Exactly the lines below from the one with "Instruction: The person" up to and including the one with "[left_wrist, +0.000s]" make up the answer, with nothing else added.
= = = = =
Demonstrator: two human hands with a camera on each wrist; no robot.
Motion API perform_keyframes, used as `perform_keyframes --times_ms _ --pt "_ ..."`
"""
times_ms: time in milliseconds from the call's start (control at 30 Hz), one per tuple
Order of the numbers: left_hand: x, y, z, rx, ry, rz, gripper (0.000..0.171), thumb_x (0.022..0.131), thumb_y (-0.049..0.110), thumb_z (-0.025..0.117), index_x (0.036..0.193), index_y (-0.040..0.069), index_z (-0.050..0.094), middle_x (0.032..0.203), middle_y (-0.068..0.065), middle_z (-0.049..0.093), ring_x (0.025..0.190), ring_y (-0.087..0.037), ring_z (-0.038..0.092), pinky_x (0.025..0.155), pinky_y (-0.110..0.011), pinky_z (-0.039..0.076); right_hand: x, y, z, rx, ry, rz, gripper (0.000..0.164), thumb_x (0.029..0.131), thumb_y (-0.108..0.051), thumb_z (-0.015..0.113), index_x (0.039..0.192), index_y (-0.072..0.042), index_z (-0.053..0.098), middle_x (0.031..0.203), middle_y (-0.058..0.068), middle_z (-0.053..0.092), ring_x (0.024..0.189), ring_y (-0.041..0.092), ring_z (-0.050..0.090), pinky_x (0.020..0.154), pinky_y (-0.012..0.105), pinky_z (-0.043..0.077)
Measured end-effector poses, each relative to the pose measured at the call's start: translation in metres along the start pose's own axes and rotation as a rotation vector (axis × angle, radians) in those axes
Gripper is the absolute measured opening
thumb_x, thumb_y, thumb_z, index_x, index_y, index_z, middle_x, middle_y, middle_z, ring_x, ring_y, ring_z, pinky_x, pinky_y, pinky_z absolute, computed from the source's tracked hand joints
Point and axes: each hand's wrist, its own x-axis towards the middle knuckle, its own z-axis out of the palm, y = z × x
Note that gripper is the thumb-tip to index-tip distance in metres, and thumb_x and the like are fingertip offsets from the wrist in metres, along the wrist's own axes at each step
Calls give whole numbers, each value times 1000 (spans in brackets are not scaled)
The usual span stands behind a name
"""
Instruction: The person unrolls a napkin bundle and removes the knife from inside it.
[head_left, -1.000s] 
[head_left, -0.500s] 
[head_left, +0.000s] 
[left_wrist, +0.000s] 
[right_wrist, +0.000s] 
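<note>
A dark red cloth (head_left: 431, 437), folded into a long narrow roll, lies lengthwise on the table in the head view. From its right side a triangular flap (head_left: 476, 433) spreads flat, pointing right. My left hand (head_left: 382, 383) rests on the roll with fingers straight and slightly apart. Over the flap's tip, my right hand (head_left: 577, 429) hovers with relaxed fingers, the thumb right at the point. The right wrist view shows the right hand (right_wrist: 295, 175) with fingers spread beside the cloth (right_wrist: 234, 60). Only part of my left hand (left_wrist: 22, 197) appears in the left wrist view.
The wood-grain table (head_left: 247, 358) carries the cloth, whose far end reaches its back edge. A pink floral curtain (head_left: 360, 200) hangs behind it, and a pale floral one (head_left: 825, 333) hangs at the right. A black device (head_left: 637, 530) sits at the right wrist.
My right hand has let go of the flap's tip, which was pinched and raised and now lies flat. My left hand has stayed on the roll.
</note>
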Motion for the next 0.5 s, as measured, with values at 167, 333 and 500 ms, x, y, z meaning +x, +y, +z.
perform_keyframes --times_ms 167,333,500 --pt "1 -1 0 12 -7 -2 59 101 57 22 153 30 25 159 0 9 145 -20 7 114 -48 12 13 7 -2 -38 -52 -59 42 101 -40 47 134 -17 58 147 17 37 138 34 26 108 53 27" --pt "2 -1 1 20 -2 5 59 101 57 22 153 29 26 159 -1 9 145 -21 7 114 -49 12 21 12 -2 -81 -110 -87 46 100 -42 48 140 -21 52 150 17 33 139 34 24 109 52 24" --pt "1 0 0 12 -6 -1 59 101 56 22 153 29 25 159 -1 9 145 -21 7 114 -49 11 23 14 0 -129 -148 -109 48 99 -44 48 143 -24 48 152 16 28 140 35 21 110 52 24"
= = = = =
Task output ▸
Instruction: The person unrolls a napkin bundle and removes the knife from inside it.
[head_left, -1.000s] 
[head_left, -0.500s] 
[head_left, +0.000s] 
[left_wrist, +0.000s] 

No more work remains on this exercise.